■ MATERIAL FOR THIS EXERCISE:
_ _ _ _ _

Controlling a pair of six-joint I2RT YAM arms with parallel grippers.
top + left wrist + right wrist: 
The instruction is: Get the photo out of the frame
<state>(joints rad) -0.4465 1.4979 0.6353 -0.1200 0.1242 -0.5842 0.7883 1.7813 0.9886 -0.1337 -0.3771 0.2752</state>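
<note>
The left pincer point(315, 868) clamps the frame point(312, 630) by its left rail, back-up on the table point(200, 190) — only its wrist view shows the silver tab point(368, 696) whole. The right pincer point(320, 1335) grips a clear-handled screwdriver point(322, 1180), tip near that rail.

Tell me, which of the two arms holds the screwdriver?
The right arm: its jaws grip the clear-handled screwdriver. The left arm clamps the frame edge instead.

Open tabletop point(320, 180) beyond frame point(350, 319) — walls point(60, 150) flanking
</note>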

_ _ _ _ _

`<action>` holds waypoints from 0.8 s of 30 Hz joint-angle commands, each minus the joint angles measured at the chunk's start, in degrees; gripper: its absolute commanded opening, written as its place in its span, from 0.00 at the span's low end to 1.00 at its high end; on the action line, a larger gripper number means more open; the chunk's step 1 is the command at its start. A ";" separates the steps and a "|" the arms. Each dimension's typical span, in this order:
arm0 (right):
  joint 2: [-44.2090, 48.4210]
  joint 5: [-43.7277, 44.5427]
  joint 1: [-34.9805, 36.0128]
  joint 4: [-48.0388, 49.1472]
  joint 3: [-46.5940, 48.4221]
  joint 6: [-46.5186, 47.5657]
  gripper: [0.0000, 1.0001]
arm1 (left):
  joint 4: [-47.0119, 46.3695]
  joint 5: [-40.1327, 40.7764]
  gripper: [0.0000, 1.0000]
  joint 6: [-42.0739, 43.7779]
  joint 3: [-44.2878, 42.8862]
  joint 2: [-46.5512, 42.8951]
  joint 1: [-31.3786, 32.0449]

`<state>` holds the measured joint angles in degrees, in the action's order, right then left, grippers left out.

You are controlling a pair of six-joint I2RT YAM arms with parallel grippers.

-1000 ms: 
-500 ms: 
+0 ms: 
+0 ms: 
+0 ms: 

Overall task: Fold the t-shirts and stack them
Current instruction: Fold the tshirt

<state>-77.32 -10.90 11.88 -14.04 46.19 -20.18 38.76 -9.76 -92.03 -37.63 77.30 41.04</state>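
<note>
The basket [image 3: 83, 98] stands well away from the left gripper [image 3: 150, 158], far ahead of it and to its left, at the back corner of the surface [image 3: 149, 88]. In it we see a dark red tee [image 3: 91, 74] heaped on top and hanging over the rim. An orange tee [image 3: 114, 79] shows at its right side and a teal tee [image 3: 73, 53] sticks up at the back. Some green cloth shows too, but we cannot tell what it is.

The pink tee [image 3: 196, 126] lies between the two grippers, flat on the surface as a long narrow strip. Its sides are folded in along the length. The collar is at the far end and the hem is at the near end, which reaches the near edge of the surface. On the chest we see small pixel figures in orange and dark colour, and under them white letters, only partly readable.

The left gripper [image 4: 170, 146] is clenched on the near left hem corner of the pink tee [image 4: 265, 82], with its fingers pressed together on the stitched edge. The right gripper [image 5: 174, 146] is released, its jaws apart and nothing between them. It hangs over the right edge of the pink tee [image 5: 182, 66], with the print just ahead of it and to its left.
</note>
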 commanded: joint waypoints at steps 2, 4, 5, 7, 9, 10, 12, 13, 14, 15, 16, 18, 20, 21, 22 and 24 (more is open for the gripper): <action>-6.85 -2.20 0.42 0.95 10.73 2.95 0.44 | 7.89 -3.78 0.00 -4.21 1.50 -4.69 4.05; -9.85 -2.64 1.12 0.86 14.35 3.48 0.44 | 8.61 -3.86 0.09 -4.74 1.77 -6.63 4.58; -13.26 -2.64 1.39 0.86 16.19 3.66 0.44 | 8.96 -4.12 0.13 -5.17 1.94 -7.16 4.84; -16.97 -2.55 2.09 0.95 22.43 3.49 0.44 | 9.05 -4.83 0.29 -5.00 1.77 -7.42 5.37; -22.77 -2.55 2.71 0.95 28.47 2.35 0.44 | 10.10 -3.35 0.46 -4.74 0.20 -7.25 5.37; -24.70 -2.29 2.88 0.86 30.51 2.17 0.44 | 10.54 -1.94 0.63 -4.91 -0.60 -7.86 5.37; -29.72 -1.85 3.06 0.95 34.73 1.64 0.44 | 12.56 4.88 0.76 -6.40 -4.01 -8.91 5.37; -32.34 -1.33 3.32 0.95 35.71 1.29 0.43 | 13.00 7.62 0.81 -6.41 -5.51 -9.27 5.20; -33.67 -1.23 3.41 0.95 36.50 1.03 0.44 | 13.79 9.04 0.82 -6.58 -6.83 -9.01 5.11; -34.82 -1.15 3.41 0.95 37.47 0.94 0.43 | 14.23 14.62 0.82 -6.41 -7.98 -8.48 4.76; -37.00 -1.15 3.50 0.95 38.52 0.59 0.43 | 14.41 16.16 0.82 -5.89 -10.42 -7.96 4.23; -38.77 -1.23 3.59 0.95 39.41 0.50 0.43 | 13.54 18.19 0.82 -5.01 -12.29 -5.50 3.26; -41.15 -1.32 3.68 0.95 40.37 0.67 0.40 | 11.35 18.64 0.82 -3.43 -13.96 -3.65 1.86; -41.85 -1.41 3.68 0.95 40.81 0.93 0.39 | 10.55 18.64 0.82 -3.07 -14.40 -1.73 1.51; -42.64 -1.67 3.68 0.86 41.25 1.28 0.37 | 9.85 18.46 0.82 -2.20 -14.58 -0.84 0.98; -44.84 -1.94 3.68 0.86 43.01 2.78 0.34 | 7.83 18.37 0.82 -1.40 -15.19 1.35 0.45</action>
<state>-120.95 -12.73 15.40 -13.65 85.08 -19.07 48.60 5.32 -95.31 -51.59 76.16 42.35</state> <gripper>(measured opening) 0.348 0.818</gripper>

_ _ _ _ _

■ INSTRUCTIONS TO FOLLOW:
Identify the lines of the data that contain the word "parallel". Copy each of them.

■ ANSWER TO THIS PROBLEM:
Controlling a pair of six-joint I2RT YAM arms with parallel grippers.
You are controlling a pair of six-joint I2RT YAM arms with parallel grippers.

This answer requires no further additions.